WHAT TO WORK ON >>
Copy out every line of the records in which "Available" can be found.

DATASET EXCERPTS >>
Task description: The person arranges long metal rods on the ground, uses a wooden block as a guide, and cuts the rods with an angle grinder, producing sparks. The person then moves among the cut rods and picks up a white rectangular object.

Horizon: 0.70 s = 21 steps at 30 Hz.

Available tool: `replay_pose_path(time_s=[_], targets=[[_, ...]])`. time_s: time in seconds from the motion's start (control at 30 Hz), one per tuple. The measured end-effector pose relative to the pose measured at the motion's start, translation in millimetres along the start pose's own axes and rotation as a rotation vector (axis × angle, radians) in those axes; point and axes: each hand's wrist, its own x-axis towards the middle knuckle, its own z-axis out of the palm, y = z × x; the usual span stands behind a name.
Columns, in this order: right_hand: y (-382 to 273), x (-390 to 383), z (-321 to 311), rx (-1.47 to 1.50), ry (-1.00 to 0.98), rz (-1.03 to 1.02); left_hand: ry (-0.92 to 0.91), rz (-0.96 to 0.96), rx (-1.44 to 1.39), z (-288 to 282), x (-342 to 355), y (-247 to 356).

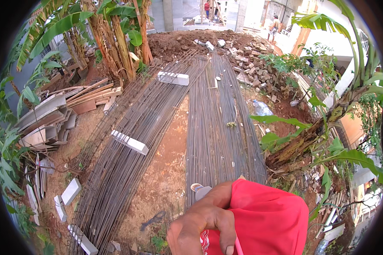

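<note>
Close in front of me at the lower edge is my right hand (204,225), reaching out of a loose red sleeve (268,208). The wrist is bent back toward me, with the thumb and one finger curving downward. The picture's lower edge cuts off the other fingers, so whether they close on anything is hidden. A narrow pink strip (239,246) shows beside the thumb. Beyond the arm, my foot (195,187) in a sandal rests on long steel reinforcing bars (217,140). My left hand is out of view.
Tied rebar cages (127,165) lie left, with concrete blocks (130,142) across them. Scrap boards (51,123) sit farther left. Rubble (251,63) and dug soil (170,44) rise at the far end. A leaning banana trunk (302,140) stands right. A person (274,27) is in the distance.
</note>
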Motion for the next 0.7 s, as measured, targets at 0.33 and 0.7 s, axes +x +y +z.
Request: replay_pose_path(time_s=[0.33, 0.7], targets=[[9.7, 18.3, -40.2, -0.189, -0.1, 0.032, 0.043, 0.096, -0.151, -41.8, -8.8, -68.5], [177.3, -277.6, -283.7, -0.785, 0.929, 1.156, 0.194, 0.136, -0.264, -55.7, -18.3, -108.2]])
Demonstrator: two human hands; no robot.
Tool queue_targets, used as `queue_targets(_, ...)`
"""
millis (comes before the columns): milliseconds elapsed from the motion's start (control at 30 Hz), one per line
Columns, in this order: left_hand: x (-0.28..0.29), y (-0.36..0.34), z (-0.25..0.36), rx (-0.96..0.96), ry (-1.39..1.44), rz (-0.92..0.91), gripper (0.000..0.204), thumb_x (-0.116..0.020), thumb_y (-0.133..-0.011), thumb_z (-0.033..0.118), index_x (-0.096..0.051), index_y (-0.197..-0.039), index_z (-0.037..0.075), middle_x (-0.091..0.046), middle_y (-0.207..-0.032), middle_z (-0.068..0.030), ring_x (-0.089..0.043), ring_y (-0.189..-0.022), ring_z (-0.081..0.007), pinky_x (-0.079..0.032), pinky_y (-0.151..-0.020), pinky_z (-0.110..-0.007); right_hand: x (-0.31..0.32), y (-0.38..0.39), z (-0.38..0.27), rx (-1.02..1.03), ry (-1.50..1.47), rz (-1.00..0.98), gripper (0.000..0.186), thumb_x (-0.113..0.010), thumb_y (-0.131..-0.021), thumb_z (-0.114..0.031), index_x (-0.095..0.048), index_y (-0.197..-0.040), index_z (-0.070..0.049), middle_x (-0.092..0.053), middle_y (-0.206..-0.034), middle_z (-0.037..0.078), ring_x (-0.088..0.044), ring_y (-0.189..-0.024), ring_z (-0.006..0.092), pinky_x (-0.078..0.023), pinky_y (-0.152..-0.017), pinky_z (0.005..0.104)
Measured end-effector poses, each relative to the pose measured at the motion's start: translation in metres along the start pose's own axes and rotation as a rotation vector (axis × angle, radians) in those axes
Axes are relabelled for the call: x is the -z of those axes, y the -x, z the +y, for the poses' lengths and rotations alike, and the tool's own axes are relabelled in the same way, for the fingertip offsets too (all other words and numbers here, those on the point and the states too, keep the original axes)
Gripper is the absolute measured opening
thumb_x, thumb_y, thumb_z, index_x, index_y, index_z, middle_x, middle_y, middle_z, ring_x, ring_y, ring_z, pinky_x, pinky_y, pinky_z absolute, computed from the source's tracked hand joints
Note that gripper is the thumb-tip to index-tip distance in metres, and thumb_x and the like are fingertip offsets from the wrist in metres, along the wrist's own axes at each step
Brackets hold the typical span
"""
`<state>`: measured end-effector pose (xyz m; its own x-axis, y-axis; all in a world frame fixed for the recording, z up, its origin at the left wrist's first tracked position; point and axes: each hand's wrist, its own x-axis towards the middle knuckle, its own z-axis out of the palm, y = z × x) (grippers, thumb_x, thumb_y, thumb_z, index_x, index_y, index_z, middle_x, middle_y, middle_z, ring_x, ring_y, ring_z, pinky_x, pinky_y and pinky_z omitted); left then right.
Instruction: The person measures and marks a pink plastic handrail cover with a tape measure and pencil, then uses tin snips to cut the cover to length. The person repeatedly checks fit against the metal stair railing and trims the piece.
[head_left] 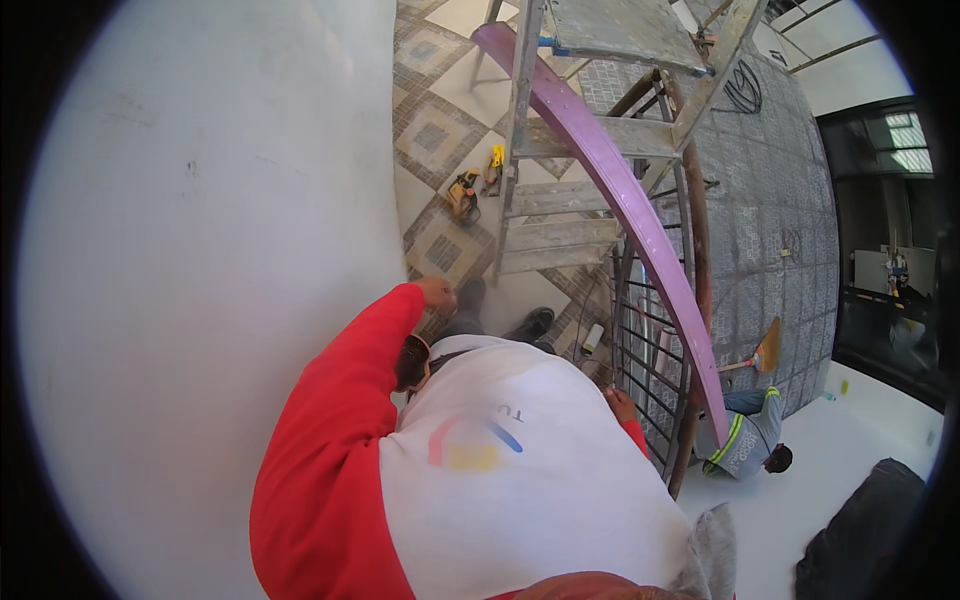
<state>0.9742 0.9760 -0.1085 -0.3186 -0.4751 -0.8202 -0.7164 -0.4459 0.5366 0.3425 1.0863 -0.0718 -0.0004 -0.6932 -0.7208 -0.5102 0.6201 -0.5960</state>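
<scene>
Your right hand (620, 405) is beside the railing (687, 435); your left hand (437, 293), farther off, curls near the white wall (250, 200), and I can't tell what either grip holds. You seem between moves; reaching farther right calls for clearing the purple strip (640, 215) and stepladder (560, 235).

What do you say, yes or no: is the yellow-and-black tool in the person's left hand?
No, the yellow-and-black tool lies on the patterned floor tiles beside the stepladder, apart from the left hand.
</scene>
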Motion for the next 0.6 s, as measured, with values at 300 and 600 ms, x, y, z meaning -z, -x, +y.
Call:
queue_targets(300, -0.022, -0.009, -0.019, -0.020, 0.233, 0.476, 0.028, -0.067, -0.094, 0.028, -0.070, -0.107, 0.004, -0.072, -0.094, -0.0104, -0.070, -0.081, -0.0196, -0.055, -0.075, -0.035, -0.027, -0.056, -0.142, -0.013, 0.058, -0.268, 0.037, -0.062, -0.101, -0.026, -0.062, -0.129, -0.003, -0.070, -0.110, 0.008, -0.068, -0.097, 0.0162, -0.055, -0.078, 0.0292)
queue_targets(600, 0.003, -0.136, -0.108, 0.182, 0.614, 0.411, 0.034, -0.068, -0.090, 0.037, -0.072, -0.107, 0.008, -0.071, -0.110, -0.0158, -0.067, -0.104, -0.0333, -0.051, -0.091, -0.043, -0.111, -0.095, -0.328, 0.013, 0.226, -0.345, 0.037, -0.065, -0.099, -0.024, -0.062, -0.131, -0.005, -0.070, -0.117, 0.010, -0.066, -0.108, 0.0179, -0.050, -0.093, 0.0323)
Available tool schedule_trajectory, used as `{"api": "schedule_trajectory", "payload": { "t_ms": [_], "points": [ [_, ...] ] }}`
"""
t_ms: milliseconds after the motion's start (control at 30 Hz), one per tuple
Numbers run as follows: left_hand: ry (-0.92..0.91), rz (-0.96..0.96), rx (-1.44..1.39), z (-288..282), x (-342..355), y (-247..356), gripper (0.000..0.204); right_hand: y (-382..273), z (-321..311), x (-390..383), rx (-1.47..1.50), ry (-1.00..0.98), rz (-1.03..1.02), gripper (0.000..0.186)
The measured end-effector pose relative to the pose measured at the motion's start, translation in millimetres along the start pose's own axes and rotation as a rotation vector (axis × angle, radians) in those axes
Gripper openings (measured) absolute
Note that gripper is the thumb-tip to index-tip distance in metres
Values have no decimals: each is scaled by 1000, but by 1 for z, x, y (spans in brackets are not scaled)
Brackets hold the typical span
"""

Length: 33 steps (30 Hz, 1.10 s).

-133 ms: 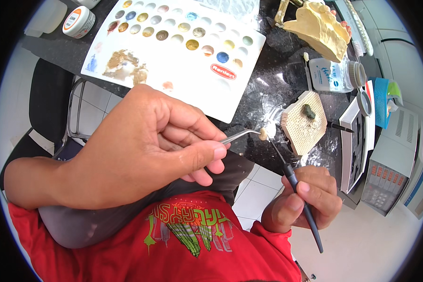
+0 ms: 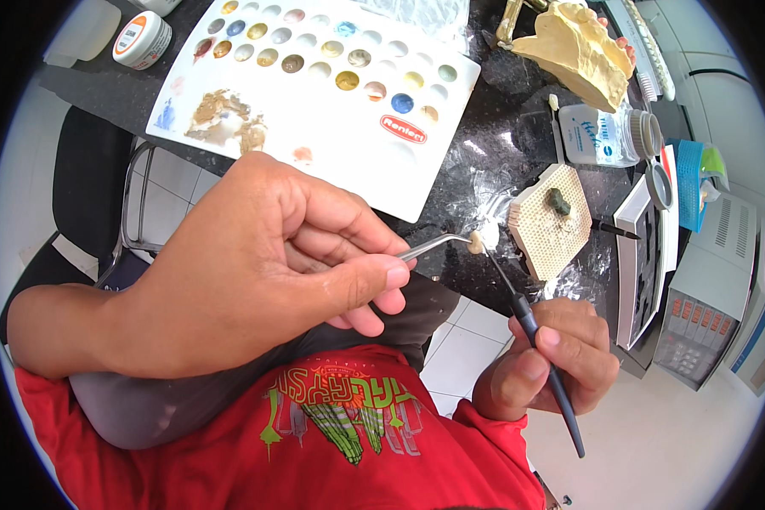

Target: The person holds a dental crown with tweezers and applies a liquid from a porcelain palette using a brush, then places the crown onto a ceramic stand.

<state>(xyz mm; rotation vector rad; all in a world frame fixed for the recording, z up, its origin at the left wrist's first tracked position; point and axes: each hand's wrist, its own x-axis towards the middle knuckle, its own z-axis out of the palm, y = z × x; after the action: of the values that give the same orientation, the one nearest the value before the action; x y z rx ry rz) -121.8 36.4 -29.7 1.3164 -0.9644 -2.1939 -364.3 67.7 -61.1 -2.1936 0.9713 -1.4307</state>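
Note:
My left hand [image 2: 263, 263] pinches a pair of bent-tip metal tweezers [image 2: 433, 245] between thumb and fingers. At the tweezers' tip sits a small cream-coloured dental crown [image 2: 476, 243]. From the lower right, my right hand [image 2: 561, 353] grips a slim dark-handled brush [image 2: 531, 323] like a pen. Its thin tip points up and left and lies at the crown's right side; whether it touches cannot be made out. Just right of the crown lies a honeycomb firing tray [image 2: 531, 234] with a dark greenish lump [image 2: 558, 202] on it.
A white mixing palette [image 2: 340, 161] with wells of coloured pastes covers the upper left of the dark counter [image 2: 463, 183]. Toward the back right are a plaster dental model [image 2: 574, 55], a clear bottle [image 2: 591, 134] and a shallow case [image 2: 642, 255]. A white jar [image 2: 143, 41] stands far left.

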Motion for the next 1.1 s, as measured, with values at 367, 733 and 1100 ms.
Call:
{"api": "schedule_trajectory", "payload": {
  "t_ms": [367, 733, 1100],
  "points": [
    [5, -15, -5, 0, 0, 1, 21, 0, 0, -1, -9, 12, -11, 21],
    [18, -10, -3, 0, 0, 0, 19, -2, -1, 0, -12, -14, 16, 22],
    [15, -4, 2, 1, 0, 1, 18, -1, 0, 0, -26, 1, -6, 24]
  ]
}}
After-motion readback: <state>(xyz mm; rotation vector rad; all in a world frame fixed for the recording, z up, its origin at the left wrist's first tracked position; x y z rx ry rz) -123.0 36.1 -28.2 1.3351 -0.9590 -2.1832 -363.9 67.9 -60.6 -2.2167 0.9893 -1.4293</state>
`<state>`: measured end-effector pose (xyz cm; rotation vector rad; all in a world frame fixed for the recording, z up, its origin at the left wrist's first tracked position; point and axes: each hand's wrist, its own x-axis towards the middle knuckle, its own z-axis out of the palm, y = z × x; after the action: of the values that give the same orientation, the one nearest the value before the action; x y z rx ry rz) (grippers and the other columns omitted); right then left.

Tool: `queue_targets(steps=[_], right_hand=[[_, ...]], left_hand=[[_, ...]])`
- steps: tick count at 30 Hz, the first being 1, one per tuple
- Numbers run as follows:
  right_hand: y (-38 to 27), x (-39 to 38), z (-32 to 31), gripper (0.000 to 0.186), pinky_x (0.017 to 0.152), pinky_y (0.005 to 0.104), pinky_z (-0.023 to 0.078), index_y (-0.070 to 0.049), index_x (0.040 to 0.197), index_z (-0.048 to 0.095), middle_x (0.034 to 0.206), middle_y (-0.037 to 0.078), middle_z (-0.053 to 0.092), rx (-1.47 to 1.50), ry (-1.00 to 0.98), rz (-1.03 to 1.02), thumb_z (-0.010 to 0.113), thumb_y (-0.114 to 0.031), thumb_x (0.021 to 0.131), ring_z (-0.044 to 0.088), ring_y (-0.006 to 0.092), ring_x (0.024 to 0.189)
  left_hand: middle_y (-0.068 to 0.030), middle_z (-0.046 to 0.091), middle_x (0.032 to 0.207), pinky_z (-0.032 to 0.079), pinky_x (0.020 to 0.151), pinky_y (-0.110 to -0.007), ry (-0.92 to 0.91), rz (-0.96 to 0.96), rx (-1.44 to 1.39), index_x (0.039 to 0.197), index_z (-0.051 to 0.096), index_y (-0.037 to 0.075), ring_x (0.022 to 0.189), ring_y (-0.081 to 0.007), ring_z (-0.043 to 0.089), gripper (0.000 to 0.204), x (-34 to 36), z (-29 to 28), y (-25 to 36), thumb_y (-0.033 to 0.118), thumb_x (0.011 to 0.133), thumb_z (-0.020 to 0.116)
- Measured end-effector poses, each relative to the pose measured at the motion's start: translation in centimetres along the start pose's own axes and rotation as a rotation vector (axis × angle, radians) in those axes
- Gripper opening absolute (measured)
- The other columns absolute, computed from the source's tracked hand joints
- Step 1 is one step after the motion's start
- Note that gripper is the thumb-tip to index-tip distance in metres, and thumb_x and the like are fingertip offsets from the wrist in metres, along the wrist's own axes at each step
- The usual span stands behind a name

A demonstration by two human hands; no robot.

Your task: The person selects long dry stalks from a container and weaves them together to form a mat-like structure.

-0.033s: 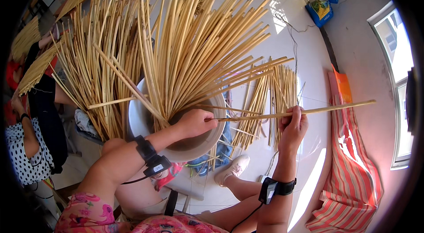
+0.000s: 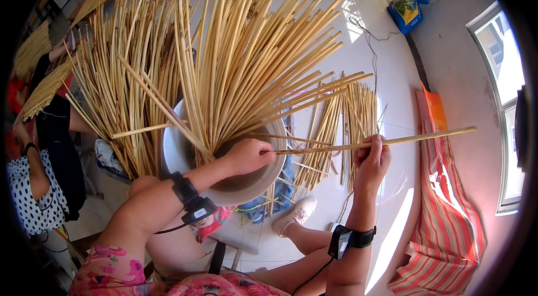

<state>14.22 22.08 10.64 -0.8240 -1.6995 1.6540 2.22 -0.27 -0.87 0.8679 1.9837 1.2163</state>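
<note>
A long straw-coloured stalk (image 2: 426,136) is held level above the right side of a white bucket (image 2: 277,170). My right hand (image 2: 372,161) pinches it near its middle between thumb and fingers. My left hand (image 2: 246,156) is closed at the stalk's left end, over the bucket. A thin dark piece shows between those fingers and the stalk's tip, too small to name. Many similar stalks (image 2: 246,66) stand fanned out in the bucket. Both wrists wear black straps with small devices.
Left of the bucket stands another thick bunch of stalks (image 2: 134,72). More stalks (image 2: 358,111) lie on the floor beyond my right hand. A striped red cloth (image 2: 448,229) hangs at the right wall near a window. Another person's arm (image 2: 39,175) is at far left.
</note>
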Motion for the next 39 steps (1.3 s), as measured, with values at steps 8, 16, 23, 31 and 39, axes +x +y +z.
queue_targets(steps=[8, 16, 23, 31, 39], right_hand=[[0.2, -0.7, 0.7, 0.027, 0.041, 0.0198, 0.037, -0.004, 0.080, 0.049, 0.057, 0.000, 0.044, -0.019, -0.048, 0.043, 0.040, -0.021, 0.098, 0.043, 0.0075, 0.046], [0.5, -1.1, 1.4, 0.028, 0.040, 0.0183, 0.035, -0.004, 0.079, 0.048, 0.057, 0.001, 0.043, -0.089, -0.122, -0.013, 0.038, -0.020, 0.098, 0.045, 0.0080, 0.046], [0.5, -1.2, 1.1, 0.028, 0.044, 0.0183, 0.042, -0.003, 0.081, 0.050, 0.059, 0.001, 0.047, -0.050, -0.153, 0.005, 0.039, -0.020, 0.098, 0.046, 0.0072, 0.046], [1.0, -2.0, 2.5, 0.025, 0.040, 0.0177, 0.035, -0.004, 0.080, 0.050, 0.054, 0.002, 0.051, -0.027, -0.170, 0.025, 0.048, -0.022, 0.097, 0.048, 0.0063, 0.042], [1.1, -1.5, 2.1, 0.025, 0.037, 0.0180, 0.032, -0.004, 0.081, 0.051, 0.052, 0.001, 0.050, -0.026, -0.094, 0.025, 0.049, -0.023, 0.097, 0.048, 0.0072, 0.039]], left_hand=[[-0.0002, 0.060, 0.071, 0.042, 0.062, -0.023, -0.121, -0.019, -0.315, 0.088, 0.065, 0.000, 0.066, -0.0067, 0.050, 0.015, 0.2, 0.1, 0.1, 0.011, 0.085, 0.056], [-0.0008, 0.058, 0.075, 0.040, 0.065, -0.022, -0.189, 0.092, -0.291, 0.096, 0.066, 0.001, 0.071, -0.0052, 0.048, 0.018, -0.1, 0.4, 0.3, 0.011, 0.085, 0.056], [0.0001, 0.053, 0.074, 0.039, 0.065, -0.020, -0.278, 0.040, -0.481, 0.098, 0.065, 0.000, 0.069, -0.0050, 0.045, 0.022, -0.4, -0.2, 1.4, 0.009, 0.086, 0.048], [-0.0048, 0.042, 0.056, 0.037, 0.053, -0.028, -0.096, 0.035, -0.138, 0.066, 0.054, 0.000, 0.056, -0.0088, 0.038, 0.030, 0.0, 0.2, 0.4, 0.021, 0.087, 0.050], [-0.0014, 0.043, 0.057, 0.037, 0.054, -0.027, -0.204, 0.093, -0.223, 0.071, 0.057, 0.001, 0.057, -0.0079, 0.039, 0.021, -0.2, -0.3, 1.6, 0.015, 0.083, 0.046]])
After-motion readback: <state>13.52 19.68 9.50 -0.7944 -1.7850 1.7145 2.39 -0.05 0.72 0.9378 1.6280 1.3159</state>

OUTPUT >>
Available tool: `replay_pose_path(time_s=[_], targets=[[_, ...]])`. time_s: time in seconds from the motion's start (control at 30 Hz), one per tuple. The measured end-effector pose relative to the pose measured at the motion's start, translation in millimetres along the start pose's own axes and rotation as a rotation vector (axis × angle, radians) in those axes; point and axes: each hand's wrist, its own x-axis towards the middle knuckle, its own z-axis out of the palm, y = z × x; the usual span stands behind a name.
Available tool schedule_trajectory, used as `{"api": "schedule_trajectory", "payload": { "t_ms": [_], "points": [ [_, ...] ] }}`

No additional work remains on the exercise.